Os textos desta página são cartas que M. escreve para um amigo que (acho) mora na Europa. Todos os dia de manhã, ela deposita um envelope embaixo da minha porta. Depois de encher as latas do condomínio de bolos de papel, desisti, e resolvi publicar algumas por aqui. Assim, quem sabe, podem algum dia atingir o seu destinatário... Renata Magdaleno

quinta-feira, novembro 25, 2004

Querido F.,

Hoje estou num clima Música Urbana do Legião. "Não há mentiras nem verdades aqui/ Só música urbana...". Minha sala está um caos. A mala em cima do sofá e bolinhos de roupas separados por sacos plásticos. Descobri que, assim, as peças não amassam e eu não tenho lá muito saco para ficar passando roupas em trânsito. Meu avião pra Nova York sai amanhã de noite. O Juarez me ligou querendo me levar até o aeroporto. Disse que Célia já tinha combinado de me levar de carro. Mas vou sozinha mesmo.
Na semana passada saí com ele de novo. Combinamos de comer uma pizza e, depois, regar o papo com uns chopes no Jobi. E lá fui eu sozinha. Peguei um táxi na porta da minha casa e encontrei o Juarez, que não dirige, em frente ao restaurante. A fila estava grande, mas ele não tinha notado que era preciso botar o nome numa lista. E lá fui eu falar com o garçom e ficamos mais de meia hora esperando por um lugarzinho. A pizza veio engordurada, comi assim mesmo, olhando para baixo e vendo se a minha barriga já começava a crescer imediatamente de tanta gordura.
Mas continuava achando que ele estava bonito de camisa amarela, com um sorriso aberto. O chope estava bom. Lá pela meia-noite um casal amigo do Juarez chegou no bar e puxamos duas cadeiras para que sentassem também. Ficou um papo animado, mas mais ou menos uma hora depois, resolvi ir embora. E foi aí que descobri que ia embora sozinha de novo. Nada de companhia até em casa, nada de beijo de despedida ou esticada na minha cama vaporizada com essência de lavanda para ocasiões especiais. O Juarez disse que queria ficar mais, que a gente se encontrava no dia seguinte.
Fui assim mesmo e resolvi que, sozinha por sozinha, ficava era em casa mesmo com minha cachorrinha ou do lado da minha mala andando pelo mundo, que pelo menos não ia ficar com a barriga enorme de chope e pizza.
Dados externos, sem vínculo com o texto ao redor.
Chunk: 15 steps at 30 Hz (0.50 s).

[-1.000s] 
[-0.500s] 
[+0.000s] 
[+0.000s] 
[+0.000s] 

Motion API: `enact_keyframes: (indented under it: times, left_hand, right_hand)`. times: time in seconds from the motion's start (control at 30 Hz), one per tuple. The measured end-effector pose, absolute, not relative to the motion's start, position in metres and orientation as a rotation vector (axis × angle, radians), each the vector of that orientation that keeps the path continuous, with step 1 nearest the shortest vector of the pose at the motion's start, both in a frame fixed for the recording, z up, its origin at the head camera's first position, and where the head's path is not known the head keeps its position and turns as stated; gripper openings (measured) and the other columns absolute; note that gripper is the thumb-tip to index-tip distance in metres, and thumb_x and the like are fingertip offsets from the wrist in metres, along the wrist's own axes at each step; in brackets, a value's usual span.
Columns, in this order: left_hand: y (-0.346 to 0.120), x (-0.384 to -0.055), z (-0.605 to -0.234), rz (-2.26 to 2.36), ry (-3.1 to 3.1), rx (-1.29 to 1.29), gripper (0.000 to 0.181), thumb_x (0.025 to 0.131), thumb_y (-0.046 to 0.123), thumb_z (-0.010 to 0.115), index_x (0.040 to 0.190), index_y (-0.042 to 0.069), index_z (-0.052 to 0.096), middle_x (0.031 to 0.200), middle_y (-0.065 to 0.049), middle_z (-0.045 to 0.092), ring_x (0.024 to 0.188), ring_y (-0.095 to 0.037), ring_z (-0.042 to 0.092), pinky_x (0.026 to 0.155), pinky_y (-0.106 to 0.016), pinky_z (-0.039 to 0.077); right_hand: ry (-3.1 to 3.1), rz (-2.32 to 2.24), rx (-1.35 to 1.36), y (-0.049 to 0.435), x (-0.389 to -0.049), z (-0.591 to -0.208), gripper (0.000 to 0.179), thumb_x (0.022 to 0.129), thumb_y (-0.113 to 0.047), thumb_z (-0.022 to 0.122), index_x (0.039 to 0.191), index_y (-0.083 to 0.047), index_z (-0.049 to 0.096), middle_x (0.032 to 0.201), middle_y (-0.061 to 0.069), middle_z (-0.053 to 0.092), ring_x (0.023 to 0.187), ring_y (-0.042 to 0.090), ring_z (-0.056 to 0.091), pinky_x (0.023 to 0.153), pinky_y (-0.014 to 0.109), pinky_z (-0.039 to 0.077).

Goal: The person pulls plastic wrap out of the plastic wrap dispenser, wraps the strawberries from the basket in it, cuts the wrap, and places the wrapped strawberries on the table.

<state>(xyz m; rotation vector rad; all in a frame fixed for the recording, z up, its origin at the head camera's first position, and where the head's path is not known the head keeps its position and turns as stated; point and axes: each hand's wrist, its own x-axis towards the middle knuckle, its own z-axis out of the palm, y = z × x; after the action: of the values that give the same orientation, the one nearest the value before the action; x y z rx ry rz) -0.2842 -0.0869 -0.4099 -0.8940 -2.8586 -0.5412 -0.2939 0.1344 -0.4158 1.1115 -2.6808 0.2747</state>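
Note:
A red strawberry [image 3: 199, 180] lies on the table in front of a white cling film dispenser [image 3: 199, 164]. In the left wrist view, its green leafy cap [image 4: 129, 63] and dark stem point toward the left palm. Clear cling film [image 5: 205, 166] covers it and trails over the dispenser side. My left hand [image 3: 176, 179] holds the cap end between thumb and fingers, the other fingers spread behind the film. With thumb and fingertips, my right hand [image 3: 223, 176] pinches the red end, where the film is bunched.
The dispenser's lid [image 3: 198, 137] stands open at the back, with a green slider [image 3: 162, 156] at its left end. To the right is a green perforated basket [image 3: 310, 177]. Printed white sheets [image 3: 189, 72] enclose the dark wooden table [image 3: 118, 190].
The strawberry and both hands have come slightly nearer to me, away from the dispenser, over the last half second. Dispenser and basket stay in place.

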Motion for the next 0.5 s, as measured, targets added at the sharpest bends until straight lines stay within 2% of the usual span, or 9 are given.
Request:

No dia seguinte ele me ligou me chamando para um cinema. Mas eu peguei uma gripe. Na mesma semana, comprei o pacote para Nova York. A minha analista não sabe o que é bom da vida.
Até,
M.

terça-feira, novembro 09, 2004

Querido F.,

Estou pensando em passar dez dias em NY. Aproveitar as minhas milhas e ficar dias caminhando por aquela cidade cinza. Foi esta a impressao que tive quando fui pela primeira vez.
O Juarez me ligou hoje me chamando para sair. Aceitei. Devo estar louca...

Ate,
M.

sábado, novembro 06, 2004

Querido F.,

Me senti como uma adolescente. Juarez me levou para o Bracarense e sentamos numa mesa improvisada no meio da calçada. Ficamos conversando e conversando e, lá pelo meio da noite, descobri que nem uma mesa era. Estávamos apoiando os copo num barril com um pedaço de madeira em cima. E ele me falava da sua rotina, dos passeios que costumava fazer todos os dias pela cidade. Das horas que chegava a passar dentro de um ônibus só para conhecer um boteco lá do outro lado do Rio. Eu ficava lá dizendo que ele entendia muito do negócio, que, depois de visitar a quantidade que ele tinha visitado, já devia saber muito para abrir o seu próprio bar. E o homem lá, falando dos projetos para o futuro, de como ele queria morar numa cidade na beirinha do mar e montar um negócio tranqüilo para seus últimos tantos dias. E o bar fechou e ficamos andando pelo Leblon. Paramos na livraria para folhear revistas e, quando vimos, o sol já estava em cima de nossas cabeças. E o Juarez ficava segurando a minha mão e, de quando em quando, parava um minutinho para beijá-la. Meu coração começou a bater forte e senti um calor bem no meio do peito.
Ele me deixou em casa, me deu um beijo comprido na boca antes de ir embora e... eu percebi que não tinha falado nada de mim a noite inteira. E nem ele tinha perguntado absolutamente nada. Falta de interesse total. Fiquei meio chateada com isso... Logo me deu vontade de arrumar as malas. Ando namorando uma viagem para Nova York. Acredita que depois do 11 de setembro ainda não fui lá?

Até,
M.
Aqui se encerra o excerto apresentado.